I blame the entire system that's meant to make money and not make people well. This isn't an insurance company's fault.
And legally, they are required to provide treatment regardless of insurance. You should have reported them if you believe they provided sub-par service.
They did "treat" him. They gave him a few x-rays, some drugs and a sling.
But, look at the bill he got - $30,000! Do you think the service he got (let alone the service he should have gotten) was worth $30,000? I certainly hope he didn't pay that. What you describe is less than $1,000.
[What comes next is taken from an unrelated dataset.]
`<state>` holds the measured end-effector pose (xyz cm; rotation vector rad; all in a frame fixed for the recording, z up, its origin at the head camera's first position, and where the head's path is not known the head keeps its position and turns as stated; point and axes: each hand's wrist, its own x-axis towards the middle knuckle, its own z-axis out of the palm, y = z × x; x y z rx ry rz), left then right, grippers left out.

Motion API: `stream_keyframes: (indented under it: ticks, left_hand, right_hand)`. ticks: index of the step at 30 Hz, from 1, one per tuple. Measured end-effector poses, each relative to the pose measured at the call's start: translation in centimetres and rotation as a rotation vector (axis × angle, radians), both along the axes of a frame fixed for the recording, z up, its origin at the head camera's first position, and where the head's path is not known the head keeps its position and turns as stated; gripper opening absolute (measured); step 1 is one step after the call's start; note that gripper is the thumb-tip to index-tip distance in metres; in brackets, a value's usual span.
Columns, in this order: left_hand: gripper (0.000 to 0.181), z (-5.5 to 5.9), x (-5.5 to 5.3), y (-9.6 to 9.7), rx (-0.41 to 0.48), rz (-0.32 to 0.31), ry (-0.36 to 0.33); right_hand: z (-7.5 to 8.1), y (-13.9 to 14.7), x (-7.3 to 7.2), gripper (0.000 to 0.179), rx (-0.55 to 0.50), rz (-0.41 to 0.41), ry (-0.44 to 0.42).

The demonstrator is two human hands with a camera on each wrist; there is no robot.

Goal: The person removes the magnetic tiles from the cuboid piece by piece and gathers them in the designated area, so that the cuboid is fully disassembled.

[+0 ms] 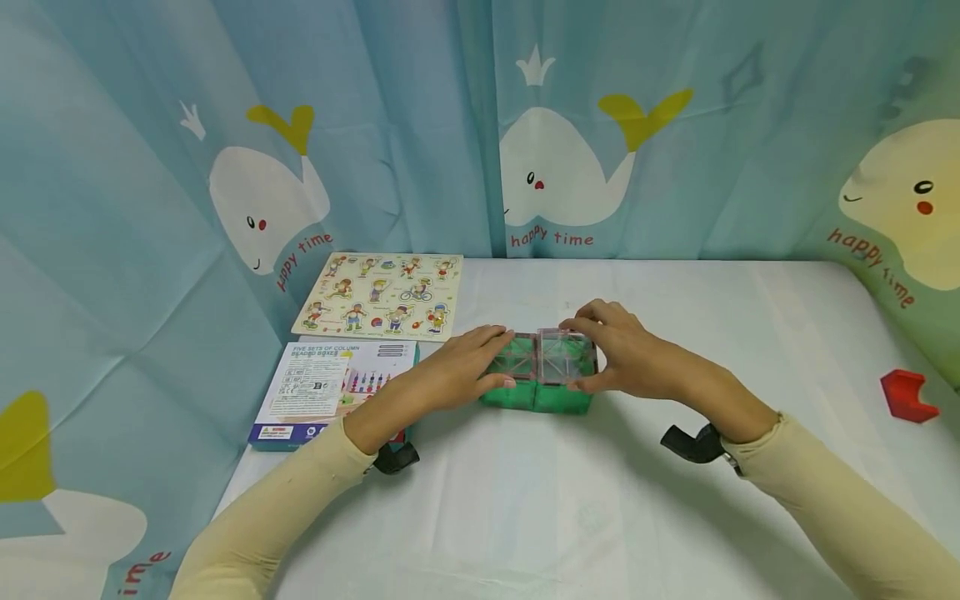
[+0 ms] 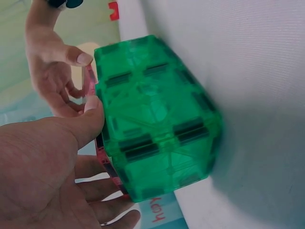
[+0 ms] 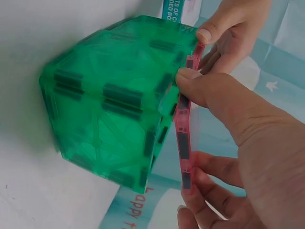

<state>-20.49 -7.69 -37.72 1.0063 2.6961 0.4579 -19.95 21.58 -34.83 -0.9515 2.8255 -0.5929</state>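
Head view: a green magnetic-tile box (image 1: 564, 400) stands on the worktop (image 1: 517, 508), well inside its left and right edges. Left wrist view: the left hand (image 2: 57, 157), partly closed, grips the left pink tile (image 2: 107, 165). Right wrist view: the right hand (image 3: 238, 138) pinches the right pink tile (image 3: 182, 126), thumb opposing fingers.

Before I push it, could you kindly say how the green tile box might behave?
The green tile box would likely slide rather than roll, having flat sides. It may be light, with see-through walls. It could split at its visible seams.
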Motion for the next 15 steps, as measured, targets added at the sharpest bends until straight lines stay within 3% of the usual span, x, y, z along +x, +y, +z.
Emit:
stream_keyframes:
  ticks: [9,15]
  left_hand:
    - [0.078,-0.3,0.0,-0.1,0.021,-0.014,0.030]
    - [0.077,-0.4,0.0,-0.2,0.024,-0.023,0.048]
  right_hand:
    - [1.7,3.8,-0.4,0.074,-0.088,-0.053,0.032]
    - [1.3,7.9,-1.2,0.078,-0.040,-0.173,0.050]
Agreed. No, of course he didn't pay it. He's 21 with a part time job and no insurance. He makes 30K in about 2 years.
Now, let's say we have this perfect world Universal Coverage you seek - would you like your tax dollars to go up b/c the Feds are paying $30,000 for a $750 service?
Coming from Canada.. I know that it just doesn't happen like that up there. Their system isn't built around wringing as much money from people as they can.
I will give you 2 stories. Some details are stricken for HIPAA reasons.
1. Middle aged woman has diabetes, CHF and had spinal fusion surgery. Keeps breaking bones in falls in their house. PCP doesn't have a clue what to do. Specialists have no ideas. Nurse from insurance company visits house - sees the patient has high steps in and out of the house b/c it's an older house and not under current code. HEALTH insurance company hires and pays someone to design and build an elaborate ramp (it actually had to loop around once b/c the stairs were so steep), and now the woman can get in and out of her house without any problem. BTW, elaborate privately designed ramps are not covered by insurance coverage. Patient's bill - $0. According to the woman - life changing. Would Canada's system even consider this (let alone pay for it)?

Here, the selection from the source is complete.